O PT não pode se confundir com sua principal liderança que, na percepção do eleitorado, se autonomizou do partido. A legenda vive o dilema de não poder permanecer a reboque de Lula e muito menos a ele se opor em qualquer questão. Essa fragilidade revela o quê?

Talvez 2009 venha a ser a hora e a vez de Augusto Matraga para o campo progressista. Tal como no conto de Guimarães Rosa, o próximo ano trará em si um convite à reflexão sobre conflitos internos e discussões que não deveriam ser adiadas. É preciso realizar o inventário de nossos erros e acertos. Não parece um bom caminho adiar a discussão necessária, usando como argumento os bons números das pesquisas. Eles refletem o êxito obtido, mas não garantem que a agenda liberal-conservadora tenha sido sepultada em alguma esquina do passado. Os que aprendem com a história sabem que uma política de reversão de quadros é sempre uma possibilidade viva.

Como já destacou, aqui mesmo, o sociólogo Emir Sader, o Partido dos Trabalhadores “precisa revigorar-se social e ideologicamente, para voltar a desempenhar um papel importante no campo político e ideológico do país”. Ignorar tal exigência ou protelá-la, como tem sido feito, pode levar a uma perigosa junção: o otimismo ingênuo do pensamento coincidindo com a paralisia da ação. É a pior forma de pavimentar a estrada da direita.

Lula já assegurou seu lugar na história. Foi o fiador bem-sucedido de um novo projeto de país. Sob seu comando o Brasil cresceu, possibilitando o ataque imediato aos problemas de exclusão social, incorporando dezenas de milhões de brasileiros ao mundo do consumo. Sem abandonar a estabilidade, operou de forma consistente processos de redistribuição de renda que, contribuindo para a ampliação do mercado interno, tiveram função irradiadora sobre o conjunto da economia, incluindo tanto os setores de bens duráveis como os de bens de capital. Para quem ainda afirma que a equipe econômica nomeada pelo presidente seguiu à risca o modelo neoliberal defendido pelos ministros do governo anterior os números falam por si: o aumento real do salário mínimo, que subiu mais do que o triplo da inflação acumulada desde 2003 e a redução da relação dívida/PIB de 55,5% para 36,6%, enquanto que no governo FHC subiu de 30% para 55,5% são bons exemplos de ruptura.
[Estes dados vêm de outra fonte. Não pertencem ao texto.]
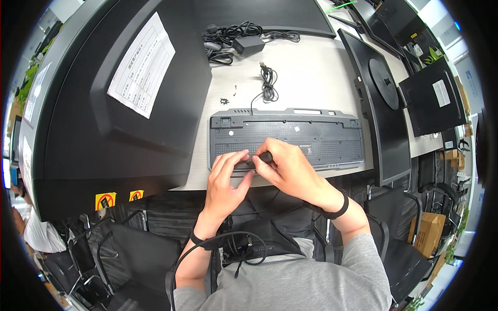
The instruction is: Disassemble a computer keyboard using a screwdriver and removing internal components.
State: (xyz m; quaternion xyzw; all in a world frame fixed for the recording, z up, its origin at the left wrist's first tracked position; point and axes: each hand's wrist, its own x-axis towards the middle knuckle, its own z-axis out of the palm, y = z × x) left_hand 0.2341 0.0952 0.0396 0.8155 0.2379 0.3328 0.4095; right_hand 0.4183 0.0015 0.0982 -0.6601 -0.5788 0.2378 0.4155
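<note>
A black keyboard (pixel 327 137) lies face down on the pale table, its ribbed underside up. My right hand (pixel 282 163) is closed round the dark handle of what looks like a screwdriver (pixel 265 157), over the near edge of the keyboard, left of its middle. Its tip is hidden by my fingers. Close beside it, my left hand (pixel 225 179) curves over the near left edge, thumb and fingers apart, fingertips by the tool. Beyond the keyboard lies its bundled cable (pixel 268 85). Several small dark screws (pixel 224 101) lie on the table at the left.
A large black casing (pixel 129 140) bearing a paper sheet stands close on the left. To the right is a monitor (pixel 381 103) with a round base. Tangled black cables and a power adapter (pixel 249 45) lie at the back. Black chairs (pixel 140 254) stand below the table edge.
</note>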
Mas não podemos esquecer que a crise de 2005 enfraqueceu o partido que um dia se definiu como pós-comunista e pós-social-democrata. Não devemos esquecer que a ilusão de modificar a sociedade a partir do Estado foi o principal erro de uma direção que, descolada dos movimentos organizados, centralizou o poder e interditou o debate com outras tendências. Em artigo publicado na revista “Teoria e Debate”, o cientista político Fábio Wanderley afirmou que a reparação seria “incerta e será no mínimo demorada, envolvendo a difícil tarefa de juntar os cacos da fusão inédita que parecia haver na trajetória petista entre o vigor do capital simbólico e os fatores propícios à inserção realista e eficiente no processo político-eleitoral”.
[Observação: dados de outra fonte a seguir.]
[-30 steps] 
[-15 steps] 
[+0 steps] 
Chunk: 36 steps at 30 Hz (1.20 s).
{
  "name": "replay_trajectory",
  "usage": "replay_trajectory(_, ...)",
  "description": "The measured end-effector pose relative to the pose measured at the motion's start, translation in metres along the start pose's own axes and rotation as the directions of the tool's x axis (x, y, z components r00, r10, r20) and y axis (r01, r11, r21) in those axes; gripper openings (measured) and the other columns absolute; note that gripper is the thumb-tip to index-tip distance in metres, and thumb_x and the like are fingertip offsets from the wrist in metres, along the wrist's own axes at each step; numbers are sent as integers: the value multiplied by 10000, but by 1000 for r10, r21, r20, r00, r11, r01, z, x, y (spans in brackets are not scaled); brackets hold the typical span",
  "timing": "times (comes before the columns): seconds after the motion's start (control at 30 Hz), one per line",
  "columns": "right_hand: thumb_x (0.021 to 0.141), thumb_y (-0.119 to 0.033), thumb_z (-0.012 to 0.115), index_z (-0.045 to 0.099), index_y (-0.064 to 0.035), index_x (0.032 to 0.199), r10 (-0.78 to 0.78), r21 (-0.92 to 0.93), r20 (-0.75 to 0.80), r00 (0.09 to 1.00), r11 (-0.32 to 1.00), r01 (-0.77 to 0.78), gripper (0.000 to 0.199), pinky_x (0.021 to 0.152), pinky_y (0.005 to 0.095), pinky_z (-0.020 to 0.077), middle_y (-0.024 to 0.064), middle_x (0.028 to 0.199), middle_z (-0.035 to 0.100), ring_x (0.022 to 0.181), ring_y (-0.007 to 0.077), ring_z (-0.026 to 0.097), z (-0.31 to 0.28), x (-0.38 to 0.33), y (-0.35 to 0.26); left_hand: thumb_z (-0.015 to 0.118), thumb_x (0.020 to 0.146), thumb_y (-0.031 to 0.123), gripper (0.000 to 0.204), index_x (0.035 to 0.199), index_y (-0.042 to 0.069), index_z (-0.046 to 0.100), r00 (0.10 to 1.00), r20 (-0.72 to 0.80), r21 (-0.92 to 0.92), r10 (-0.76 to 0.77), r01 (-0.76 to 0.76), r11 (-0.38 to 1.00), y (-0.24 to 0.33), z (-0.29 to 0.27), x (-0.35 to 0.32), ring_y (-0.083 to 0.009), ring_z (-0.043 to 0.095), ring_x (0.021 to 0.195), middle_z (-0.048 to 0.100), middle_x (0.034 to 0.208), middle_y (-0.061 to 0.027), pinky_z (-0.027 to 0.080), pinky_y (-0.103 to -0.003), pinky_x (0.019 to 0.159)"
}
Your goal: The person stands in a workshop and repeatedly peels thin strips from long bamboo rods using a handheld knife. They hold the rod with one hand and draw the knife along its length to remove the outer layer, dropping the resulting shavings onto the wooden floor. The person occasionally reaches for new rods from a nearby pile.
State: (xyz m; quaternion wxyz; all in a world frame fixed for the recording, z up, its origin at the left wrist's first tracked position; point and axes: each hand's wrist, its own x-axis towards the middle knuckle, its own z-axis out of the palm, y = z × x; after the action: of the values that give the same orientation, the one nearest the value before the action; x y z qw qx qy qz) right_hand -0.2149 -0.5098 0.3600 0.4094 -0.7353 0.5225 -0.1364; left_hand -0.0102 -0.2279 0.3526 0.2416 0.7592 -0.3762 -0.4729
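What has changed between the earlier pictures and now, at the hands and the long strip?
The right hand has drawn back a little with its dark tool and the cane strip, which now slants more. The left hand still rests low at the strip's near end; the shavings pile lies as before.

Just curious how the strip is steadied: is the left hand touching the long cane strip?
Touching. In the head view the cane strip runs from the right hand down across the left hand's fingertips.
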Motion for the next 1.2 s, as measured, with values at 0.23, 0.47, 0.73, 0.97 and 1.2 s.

E esse é um processo que ainda precisa ser superado. Para tanto o PT não pode mesmo se confundir com sua principal liderança que, na percepção do eleitorado, se autonomizou do partido. A legenda vive o dilema de não poder permanecer a reboque de Lula e muito menos a ele se opor em qualquer questão. Essa fragilidade revela o quê? Incapacidade de formulação estratégica? Ausência de novas lideranças carismáticas? Descolamento do pulsar dinâmico dos movimentos sociais, mananciais inesgotáveis de intelectuais orgânicos? Ou a conjunção de todos os fatores citados?
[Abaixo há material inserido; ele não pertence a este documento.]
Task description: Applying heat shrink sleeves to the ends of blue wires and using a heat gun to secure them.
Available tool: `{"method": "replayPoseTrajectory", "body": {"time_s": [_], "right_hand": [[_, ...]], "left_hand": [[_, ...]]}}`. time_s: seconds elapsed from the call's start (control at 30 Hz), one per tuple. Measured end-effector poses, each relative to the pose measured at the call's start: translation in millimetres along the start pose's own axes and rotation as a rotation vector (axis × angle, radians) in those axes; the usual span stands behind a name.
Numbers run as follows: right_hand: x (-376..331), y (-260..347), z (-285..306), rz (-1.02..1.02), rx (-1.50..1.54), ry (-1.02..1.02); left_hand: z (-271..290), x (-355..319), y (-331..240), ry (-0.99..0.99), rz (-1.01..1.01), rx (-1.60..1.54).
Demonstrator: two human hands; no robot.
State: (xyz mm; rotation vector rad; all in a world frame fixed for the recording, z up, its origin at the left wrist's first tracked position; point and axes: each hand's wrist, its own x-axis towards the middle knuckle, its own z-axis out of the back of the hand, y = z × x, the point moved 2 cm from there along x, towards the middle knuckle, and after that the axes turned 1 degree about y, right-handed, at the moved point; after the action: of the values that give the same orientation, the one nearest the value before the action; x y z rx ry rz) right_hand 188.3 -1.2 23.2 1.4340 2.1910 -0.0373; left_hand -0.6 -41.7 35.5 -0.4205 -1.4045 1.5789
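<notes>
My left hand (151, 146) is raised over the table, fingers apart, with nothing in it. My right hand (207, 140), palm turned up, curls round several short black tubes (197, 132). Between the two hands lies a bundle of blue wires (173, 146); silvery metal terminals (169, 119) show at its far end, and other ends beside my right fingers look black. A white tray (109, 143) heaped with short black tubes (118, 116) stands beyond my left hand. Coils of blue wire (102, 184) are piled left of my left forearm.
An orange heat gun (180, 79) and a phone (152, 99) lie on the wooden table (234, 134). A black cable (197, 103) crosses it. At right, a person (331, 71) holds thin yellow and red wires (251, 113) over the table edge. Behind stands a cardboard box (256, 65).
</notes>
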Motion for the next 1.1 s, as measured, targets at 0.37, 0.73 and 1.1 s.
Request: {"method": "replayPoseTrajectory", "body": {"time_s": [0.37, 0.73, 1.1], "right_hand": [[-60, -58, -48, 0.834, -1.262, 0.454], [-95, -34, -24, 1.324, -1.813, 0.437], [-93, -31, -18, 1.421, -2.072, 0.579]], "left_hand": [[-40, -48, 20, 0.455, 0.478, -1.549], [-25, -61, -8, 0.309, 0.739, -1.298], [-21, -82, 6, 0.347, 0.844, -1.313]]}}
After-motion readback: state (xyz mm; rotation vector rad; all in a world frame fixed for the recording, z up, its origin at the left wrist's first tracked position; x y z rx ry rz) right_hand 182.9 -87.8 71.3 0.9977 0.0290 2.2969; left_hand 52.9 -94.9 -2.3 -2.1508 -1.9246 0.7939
Ousar compor, durante o processo eleitoral, com setores que historicamente se situaram no campo oposto ao da esquerda democrática, foi um gesto de ousadia. Como bem destacou Plínio de Arruda Sampaio, em entrevista ao JB, em 2005: há plena consciência, em todos os setores da esquerda, de que o PT chegou ao governo, mas não ao poder”.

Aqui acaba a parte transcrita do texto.